Saturday, 8 July 2017

*On the Eucharist: Thoughts from the Pew (18)* *"Agnus Dei”

Lamb of God, you take away the sins of the world, have mercy on us

Ascending with Him through the praise of Doxology, we arrive at this summit of everything from where we acquire the fruitful reward of His entire Eucharistic work, which is peace and mercy, the source of life, liberty and happiness.

As during the Confiteor, but with a deeper awareness of our utter lack of correspondence and a greater obligation against the imminence of our hypostatic union, we plead for mercy as we sense the consequential judgement that weighs upon us.

We say:

Lamb of God, you take away the sins of the world, have mercy on us.

The Eucharist is our kept part of God’s covenant, mercy is the obligatory part of the Father’s.

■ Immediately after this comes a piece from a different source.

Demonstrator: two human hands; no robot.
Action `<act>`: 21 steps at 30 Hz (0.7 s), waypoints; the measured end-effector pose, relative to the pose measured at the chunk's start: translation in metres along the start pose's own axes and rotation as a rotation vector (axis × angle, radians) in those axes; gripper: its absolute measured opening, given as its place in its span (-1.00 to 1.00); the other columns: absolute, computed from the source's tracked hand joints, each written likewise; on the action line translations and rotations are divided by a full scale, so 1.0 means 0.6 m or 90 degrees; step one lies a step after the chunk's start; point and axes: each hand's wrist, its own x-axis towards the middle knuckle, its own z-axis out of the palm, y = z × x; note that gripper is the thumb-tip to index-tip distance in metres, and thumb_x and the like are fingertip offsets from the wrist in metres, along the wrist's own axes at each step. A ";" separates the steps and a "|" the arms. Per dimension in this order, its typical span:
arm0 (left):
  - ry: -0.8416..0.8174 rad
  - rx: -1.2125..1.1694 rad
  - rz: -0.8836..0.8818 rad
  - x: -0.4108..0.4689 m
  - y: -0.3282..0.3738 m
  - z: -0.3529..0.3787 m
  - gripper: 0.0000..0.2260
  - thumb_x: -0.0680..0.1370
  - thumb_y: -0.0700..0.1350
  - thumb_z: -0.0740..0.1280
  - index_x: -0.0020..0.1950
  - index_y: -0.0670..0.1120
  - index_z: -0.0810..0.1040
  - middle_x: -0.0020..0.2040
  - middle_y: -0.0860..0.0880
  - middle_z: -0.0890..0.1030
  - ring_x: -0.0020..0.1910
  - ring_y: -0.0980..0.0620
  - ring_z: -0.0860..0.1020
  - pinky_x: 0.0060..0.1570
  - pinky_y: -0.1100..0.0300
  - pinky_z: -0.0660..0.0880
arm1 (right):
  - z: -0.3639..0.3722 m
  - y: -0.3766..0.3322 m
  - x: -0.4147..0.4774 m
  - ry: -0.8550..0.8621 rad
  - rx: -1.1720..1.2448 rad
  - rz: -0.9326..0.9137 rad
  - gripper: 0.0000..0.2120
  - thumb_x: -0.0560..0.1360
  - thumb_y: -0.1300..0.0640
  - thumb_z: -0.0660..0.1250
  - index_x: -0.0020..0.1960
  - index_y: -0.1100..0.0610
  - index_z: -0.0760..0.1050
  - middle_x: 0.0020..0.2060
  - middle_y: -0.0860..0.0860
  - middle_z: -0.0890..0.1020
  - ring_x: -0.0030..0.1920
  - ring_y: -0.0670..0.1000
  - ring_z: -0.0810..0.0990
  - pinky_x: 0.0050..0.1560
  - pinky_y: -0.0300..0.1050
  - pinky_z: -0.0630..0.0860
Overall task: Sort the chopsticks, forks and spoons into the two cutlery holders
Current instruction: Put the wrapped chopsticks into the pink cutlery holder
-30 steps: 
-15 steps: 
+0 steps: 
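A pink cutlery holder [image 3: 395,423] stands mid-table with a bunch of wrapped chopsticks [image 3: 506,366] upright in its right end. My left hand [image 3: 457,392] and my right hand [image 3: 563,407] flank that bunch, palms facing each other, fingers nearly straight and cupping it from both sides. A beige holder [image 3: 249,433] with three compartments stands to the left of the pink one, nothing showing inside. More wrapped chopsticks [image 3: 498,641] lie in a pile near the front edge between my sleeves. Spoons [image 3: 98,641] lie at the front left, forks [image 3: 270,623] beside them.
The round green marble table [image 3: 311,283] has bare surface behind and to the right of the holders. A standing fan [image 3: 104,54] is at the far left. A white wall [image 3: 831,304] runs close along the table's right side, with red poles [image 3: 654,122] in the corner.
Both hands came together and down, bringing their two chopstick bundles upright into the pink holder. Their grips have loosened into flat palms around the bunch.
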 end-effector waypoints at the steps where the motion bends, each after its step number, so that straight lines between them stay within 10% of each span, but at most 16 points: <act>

Mercy is the same covenant promised to our fathers, to Abraham and his seeds forever (Lk 1:72). It is where we see the perfect orderliness of our lives, even amid discomforts and woes.

Mercy starts with  forgiveness of sins, but broadens by making the whole cosmos and creation happen because of us and as a reference to us. It is an irreducible positivity which lies outside the scope of judgement. It is impossible to judge mercy for, mercy is the judge of judgement.

Lamb of God, you take away the sins of the world, grant us peace.

Once, by trust we grasp the mercy which grants freedom from bondage and bestows success to the works of our hand, we see how it is the ultimate anathema of the evil one, and how Peace is the very source of this reality. Trust is what bestows peace and mercy. 

Behold the Lamb of God, behold Him who takes away the sins of the world, happy are we -unworthy though we are- who are called to the supper of the Lord.

But Who can be worthy? To whom shall we go (Jn 6:68)? Only the Lamb that was slain is worthy (Rev 5:12). He alone has the capacity to do this work and He beckons that we partake of this mystery by maintaining the desire and awe around the Eucharistic summit of the altar. Do not dance to the ‘Agnus Dei’, it bothers on sacrilege.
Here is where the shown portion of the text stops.